Dan Parker planned a career in the Army

His name was Daniel Parker, but most everybody knew him as Dan.

Smiling Dan, 18, who a year ago raised his hand to solemnly swear that he would ''support and defend the Constitution of the United States against all enemies, foreign and domestic.''

This third-generation Army man from Lake Elsinore, Calif., became a soldier to see the world.

On Tuesday, about a year after he finished boot camp, Pfc. Daniel R. Parker became the youngest soldier from the 101st Airborne Division from Fort Campbell to lose his life in the conflict in Iraq.

Parker, a member of the 2nd Battalion of the 44th Air Defense Artillery Regiment, was in the gunner's turret atop a Humvee when the Army vehicle overturned after swerving to avoid a collision with a civilian vehicle. The soldier, a 2002 graduate of Elsinore High School, was thrown from the vehicle, suffering a fatal head injury.

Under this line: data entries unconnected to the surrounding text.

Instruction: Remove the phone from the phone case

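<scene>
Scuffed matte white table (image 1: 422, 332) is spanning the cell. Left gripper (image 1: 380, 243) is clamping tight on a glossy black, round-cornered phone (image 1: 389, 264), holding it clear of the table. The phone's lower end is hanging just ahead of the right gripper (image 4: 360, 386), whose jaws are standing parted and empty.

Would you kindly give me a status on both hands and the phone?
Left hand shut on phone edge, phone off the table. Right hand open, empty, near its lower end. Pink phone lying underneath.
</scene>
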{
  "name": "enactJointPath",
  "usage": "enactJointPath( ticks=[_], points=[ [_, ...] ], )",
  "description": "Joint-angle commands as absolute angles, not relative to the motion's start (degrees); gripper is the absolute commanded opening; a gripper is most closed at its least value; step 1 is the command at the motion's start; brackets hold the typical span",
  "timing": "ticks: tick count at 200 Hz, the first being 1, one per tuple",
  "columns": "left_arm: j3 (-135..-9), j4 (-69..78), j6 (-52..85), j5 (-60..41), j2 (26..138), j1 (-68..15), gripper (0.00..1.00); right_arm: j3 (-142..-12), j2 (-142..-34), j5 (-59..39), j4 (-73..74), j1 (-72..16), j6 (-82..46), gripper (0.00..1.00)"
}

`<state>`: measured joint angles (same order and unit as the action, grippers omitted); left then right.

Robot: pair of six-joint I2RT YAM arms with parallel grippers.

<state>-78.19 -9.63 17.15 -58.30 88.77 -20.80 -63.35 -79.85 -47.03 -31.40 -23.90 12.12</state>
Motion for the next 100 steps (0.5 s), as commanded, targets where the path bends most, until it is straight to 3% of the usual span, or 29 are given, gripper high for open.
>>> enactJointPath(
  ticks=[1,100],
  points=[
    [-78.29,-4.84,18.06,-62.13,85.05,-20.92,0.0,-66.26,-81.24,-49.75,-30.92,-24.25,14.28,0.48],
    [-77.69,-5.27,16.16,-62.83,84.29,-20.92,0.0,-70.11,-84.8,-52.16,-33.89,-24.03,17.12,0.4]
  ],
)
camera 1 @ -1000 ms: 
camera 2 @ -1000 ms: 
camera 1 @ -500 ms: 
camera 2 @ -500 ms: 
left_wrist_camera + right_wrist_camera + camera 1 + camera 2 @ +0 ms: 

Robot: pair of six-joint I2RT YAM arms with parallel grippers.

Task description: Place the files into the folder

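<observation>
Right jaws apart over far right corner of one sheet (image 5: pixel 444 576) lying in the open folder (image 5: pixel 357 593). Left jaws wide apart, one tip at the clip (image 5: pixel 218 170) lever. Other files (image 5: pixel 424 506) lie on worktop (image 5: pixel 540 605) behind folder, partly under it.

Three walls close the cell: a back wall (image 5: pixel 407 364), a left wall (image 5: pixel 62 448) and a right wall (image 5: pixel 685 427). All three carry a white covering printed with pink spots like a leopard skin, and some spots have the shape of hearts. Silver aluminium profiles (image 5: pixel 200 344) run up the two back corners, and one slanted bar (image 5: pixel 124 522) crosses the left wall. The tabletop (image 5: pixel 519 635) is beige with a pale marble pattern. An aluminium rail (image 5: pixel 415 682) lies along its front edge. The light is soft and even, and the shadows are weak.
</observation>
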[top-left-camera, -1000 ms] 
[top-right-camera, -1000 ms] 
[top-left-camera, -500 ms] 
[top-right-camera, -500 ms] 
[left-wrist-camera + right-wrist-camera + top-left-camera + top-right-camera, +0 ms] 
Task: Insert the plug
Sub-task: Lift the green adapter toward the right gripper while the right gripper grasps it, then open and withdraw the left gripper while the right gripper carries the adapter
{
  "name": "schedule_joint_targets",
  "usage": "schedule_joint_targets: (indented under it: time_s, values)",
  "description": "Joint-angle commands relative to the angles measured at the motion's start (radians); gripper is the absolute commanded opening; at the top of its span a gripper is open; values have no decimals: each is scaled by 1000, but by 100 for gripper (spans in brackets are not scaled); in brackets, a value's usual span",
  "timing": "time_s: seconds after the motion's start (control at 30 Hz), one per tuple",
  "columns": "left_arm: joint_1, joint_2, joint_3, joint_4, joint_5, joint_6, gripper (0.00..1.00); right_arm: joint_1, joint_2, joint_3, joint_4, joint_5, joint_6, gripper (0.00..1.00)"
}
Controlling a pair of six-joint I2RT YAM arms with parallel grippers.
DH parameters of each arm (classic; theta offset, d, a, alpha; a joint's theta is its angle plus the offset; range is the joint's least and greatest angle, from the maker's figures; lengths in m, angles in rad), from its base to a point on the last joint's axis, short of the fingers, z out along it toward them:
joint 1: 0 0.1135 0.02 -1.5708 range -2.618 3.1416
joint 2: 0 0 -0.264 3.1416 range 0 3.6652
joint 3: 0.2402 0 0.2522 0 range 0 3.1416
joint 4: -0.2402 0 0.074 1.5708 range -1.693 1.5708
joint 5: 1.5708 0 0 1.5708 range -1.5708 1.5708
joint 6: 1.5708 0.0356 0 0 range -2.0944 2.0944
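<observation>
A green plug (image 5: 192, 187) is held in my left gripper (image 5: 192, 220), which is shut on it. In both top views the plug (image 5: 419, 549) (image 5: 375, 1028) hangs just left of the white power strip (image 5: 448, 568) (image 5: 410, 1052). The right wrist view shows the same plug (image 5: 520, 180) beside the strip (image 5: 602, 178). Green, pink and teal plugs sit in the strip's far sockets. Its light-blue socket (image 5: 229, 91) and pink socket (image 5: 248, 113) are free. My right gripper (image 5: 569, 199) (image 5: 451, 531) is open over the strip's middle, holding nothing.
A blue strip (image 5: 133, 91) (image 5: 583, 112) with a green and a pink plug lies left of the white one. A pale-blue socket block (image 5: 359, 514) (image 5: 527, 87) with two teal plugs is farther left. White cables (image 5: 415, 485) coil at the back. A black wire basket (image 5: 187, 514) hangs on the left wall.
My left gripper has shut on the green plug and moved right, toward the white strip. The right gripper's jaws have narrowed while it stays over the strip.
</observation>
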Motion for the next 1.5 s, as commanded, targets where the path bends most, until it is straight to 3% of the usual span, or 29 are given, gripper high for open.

''It seemed so perfect. He was happy doing what he was doing and happy to be with the guys he was with. He was proud of them,'' said his father, Billy Parker, speaking by phone from the family's California home.

''Then we get this news,'' he said.

But the father, his voice often broken by sobs, said he wanted to tell the world about the oldest of his five children.

How he was the protector, always looking out for his three younger brothers and sister.

How when the family played Trivial Pursuit, father and son would take on Sherri, his wife, and the other kids. ''We'd always win. No one could beat us,'' Billy Parker said.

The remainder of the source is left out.